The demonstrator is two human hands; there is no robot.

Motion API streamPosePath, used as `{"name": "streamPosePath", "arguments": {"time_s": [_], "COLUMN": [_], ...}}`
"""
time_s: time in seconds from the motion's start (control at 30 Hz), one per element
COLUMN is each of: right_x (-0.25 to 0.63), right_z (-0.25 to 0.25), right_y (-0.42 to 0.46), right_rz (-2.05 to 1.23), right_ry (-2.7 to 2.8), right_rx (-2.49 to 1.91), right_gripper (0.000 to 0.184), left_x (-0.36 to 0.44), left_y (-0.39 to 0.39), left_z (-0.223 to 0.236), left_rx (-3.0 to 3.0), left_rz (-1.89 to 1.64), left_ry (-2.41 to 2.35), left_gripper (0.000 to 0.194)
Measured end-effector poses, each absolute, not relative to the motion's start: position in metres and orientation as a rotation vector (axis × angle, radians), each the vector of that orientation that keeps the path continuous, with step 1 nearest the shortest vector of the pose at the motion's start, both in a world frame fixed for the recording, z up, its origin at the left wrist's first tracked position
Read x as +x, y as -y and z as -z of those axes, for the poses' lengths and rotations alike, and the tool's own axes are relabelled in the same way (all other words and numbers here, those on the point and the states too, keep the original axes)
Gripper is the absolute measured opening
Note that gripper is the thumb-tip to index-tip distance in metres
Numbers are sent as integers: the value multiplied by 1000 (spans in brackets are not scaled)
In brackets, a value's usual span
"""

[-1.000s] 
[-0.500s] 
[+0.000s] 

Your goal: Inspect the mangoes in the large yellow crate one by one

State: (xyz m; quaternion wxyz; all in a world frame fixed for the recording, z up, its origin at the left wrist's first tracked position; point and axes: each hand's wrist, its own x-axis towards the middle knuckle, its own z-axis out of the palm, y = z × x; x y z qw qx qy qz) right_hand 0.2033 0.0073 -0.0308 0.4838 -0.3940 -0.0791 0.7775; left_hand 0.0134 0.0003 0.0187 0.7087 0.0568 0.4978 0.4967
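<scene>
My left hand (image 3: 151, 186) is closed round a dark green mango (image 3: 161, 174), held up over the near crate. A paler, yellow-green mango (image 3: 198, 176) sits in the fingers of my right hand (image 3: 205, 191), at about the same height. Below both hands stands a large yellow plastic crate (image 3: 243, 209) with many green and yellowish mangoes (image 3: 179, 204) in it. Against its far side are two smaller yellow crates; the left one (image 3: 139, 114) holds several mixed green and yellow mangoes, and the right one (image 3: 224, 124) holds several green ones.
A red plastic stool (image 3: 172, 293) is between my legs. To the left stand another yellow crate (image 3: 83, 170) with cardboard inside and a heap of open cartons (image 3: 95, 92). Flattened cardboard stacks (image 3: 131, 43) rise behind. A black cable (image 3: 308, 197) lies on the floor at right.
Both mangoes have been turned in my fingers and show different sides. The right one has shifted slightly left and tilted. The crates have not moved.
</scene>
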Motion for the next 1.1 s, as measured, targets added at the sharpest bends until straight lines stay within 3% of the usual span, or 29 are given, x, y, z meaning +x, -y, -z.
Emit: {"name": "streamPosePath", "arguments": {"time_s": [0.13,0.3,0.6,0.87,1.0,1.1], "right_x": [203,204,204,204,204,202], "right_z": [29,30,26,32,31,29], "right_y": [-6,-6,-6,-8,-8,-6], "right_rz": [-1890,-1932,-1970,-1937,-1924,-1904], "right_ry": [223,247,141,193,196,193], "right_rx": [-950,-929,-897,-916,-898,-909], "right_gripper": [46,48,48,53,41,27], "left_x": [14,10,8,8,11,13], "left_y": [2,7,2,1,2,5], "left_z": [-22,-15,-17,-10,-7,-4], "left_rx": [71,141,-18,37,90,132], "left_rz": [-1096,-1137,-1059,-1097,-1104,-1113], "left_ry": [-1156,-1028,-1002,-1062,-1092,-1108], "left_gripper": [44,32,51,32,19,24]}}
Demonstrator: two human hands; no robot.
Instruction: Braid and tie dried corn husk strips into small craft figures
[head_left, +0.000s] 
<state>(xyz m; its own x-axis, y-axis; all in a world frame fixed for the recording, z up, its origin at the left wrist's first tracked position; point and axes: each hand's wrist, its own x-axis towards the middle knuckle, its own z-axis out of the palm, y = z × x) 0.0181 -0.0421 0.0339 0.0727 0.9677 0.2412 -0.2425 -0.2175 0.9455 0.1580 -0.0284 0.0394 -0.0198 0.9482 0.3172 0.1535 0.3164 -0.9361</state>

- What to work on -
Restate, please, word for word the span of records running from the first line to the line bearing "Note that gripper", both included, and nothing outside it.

- Response -
The demonstrator is two human hands; there is no robot.

Motion API streamPosePath, used as `{"name": "streamPosePath", "arguments": {"time_s": [_], "COLUMN": [_], ...}}`
"""
time_s: time in seconds from the motion's start (control at 30 Hz), one per element
COLUMN is each of: right_x (-0.25 to 0.63), right_z (-0.25 to 0.25), right_y (-0.42 to 0.46), right_rz (-2.05 to 1.23), right_ry (-2.7 to 2.8), right_rx (-2.49 to 1.91), right_gripper (0.000 to 0.184), left_x (-0.36 to 0.44), left_y (-0.39 to 0.39), left_z (-0.223 to 0.236), left_rx (-3.0 to 3.0), left_rz (-1.89 to 1.64), left_ry (-2.41 to 2.35), left_gripper (0.000 to 0.194)
Measured end-effector poses, each absolute, not relative to the motion's start: position in metres and orientation as a rotation vector (axis × angle, radians), each the vector of that orientation that keeps the path continuous, with step 1 nearest the shortest vector of the pose at the motion's start, both in a world frame fixed for the recording, z up, its origin at the left wrist's first tracked position
Read x as +x, y as -y and z as -z of those axes, for the poses' lengths and rotations alike, and the tool's own axes are relabelled in the same way (all other words and numbers here, those on the point and the states too, keep the original axes)
Gripper is the absolute measured opening
Note that gripper is the thumb-tip to index-tip distance in metres

That finishes the answer to the exercise.